**PROBLEM REQUIREMENTS**
Filter the entries below, keeping only lines with the word "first".

[Dataset entries]
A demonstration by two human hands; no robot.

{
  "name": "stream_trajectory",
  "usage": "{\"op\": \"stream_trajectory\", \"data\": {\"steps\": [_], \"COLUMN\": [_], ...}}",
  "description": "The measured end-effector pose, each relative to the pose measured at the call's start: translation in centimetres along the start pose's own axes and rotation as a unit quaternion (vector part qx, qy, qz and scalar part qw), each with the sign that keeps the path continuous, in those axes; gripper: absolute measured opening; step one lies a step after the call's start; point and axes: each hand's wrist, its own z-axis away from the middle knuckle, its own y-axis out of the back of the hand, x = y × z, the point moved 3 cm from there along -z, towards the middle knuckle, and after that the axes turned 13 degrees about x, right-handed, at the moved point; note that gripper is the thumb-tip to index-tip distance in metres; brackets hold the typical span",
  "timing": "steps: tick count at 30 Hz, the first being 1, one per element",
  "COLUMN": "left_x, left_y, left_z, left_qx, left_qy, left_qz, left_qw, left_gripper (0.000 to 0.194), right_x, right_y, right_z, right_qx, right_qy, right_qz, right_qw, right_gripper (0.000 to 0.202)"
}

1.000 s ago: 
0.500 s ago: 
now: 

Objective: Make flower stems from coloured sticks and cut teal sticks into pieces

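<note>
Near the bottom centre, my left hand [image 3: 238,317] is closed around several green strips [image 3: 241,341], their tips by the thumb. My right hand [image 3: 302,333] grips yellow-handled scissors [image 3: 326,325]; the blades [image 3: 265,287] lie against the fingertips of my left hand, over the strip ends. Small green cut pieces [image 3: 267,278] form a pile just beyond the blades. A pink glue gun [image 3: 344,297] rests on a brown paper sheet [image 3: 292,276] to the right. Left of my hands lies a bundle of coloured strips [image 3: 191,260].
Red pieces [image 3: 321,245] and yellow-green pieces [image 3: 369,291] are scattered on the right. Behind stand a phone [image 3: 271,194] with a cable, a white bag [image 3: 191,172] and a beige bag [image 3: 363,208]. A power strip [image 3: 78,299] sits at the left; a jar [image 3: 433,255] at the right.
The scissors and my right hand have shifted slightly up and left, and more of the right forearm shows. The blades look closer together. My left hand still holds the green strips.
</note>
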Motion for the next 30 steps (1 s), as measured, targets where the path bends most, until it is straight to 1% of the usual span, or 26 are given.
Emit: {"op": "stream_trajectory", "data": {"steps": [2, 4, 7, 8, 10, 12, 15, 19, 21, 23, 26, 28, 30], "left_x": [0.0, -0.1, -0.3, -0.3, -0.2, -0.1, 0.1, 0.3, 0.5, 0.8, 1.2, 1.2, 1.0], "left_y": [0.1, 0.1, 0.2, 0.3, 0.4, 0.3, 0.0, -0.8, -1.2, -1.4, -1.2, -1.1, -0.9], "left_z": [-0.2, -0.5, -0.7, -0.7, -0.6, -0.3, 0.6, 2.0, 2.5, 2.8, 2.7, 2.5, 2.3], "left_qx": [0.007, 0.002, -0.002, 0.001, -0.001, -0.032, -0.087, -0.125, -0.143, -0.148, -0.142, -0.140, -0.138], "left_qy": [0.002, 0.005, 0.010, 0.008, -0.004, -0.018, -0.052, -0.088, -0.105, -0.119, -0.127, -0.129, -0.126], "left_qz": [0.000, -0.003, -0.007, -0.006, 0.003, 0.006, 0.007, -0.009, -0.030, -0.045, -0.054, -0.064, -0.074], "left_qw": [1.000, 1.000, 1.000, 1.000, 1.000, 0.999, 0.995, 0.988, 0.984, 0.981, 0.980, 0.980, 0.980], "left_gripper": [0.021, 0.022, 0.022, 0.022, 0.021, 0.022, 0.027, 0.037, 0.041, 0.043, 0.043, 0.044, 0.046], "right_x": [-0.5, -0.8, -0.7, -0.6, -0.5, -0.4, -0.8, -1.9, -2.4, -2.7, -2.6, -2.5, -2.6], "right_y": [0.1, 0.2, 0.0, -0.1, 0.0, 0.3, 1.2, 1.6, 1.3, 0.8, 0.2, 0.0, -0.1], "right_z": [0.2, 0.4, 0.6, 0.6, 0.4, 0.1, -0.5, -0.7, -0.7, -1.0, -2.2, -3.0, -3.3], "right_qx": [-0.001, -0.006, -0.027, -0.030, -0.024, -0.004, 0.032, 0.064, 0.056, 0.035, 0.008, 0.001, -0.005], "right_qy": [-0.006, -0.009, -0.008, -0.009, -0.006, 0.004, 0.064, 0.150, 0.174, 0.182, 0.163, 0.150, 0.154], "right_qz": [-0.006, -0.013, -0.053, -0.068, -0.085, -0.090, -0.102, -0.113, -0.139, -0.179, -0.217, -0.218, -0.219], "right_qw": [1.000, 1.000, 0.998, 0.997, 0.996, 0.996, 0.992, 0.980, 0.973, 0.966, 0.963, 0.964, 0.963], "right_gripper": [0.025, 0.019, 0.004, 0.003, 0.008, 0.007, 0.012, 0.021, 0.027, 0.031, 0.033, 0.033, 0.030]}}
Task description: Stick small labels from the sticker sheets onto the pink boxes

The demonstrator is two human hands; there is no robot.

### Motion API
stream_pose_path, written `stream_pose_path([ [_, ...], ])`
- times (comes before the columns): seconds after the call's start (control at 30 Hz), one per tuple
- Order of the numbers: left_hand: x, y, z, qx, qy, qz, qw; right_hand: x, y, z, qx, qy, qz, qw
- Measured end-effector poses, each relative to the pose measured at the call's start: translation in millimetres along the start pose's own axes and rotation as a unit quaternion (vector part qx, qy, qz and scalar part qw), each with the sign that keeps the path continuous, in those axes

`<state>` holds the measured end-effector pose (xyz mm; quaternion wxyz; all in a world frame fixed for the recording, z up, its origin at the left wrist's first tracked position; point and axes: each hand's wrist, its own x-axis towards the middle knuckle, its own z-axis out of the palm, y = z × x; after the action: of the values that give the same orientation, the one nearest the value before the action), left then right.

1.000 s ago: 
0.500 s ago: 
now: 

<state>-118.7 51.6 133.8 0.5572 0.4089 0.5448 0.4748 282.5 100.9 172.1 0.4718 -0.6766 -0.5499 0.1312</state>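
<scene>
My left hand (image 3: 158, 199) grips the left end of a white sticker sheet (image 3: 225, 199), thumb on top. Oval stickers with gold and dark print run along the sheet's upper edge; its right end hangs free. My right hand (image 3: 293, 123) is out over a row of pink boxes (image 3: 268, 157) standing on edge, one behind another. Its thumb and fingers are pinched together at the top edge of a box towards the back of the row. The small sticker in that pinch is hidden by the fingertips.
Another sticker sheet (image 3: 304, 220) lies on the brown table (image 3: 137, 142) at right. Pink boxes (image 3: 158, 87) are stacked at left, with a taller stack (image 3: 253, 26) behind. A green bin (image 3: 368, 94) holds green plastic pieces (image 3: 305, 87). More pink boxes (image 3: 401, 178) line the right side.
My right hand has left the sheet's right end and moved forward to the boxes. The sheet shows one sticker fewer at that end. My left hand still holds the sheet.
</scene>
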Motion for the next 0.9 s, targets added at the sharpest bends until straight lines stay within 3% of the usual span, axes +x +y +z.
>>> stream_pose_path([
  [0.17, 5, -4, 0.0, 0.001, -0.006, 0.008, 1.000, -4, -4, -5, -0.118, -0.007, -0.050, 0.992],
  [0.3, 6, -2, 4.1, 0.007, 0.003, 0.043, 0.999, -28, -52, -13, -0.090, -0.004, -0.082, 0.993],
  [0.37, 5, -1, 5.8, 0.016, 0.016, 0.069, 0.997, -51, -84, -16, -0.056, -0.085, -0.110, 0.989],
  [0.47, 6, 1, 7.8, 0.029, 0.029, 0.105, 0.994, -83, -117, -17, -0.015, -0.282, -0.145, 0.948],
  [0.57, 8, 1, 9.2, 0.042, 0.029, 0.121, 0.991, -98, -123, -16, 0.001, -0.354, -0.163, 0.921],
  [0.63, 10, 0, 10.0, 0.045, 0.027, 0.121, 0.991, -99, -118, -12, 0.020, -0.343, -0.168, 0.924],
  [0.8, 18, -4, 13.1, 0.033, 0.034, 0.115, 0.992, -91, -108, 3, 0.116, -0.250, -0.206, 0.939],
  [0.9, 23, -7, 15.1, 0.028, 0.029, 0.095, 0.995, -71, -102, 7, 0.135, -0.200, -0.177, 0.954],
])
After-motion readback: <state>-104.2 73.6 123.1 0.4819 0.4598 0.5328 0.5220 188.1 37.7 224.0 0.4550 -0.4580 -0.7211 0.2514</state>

**TASK ANSWER**
  "timing": "steps: tick count at 30 Hz, the first being 1, one per element",
`<state>` holds the measured end-effector pose (xyz mm; quaternion wxyz; all in a world frame fixed for the recording, z up, its origin at the left wrist's first tracked position; point and axes: each hand's wrist, its own x-axis towards the middle knuckle, its own z-axis out of the palm, y = z × x; after the action: of the values that give the same orientation, the one nearest the value before the action), left then right.

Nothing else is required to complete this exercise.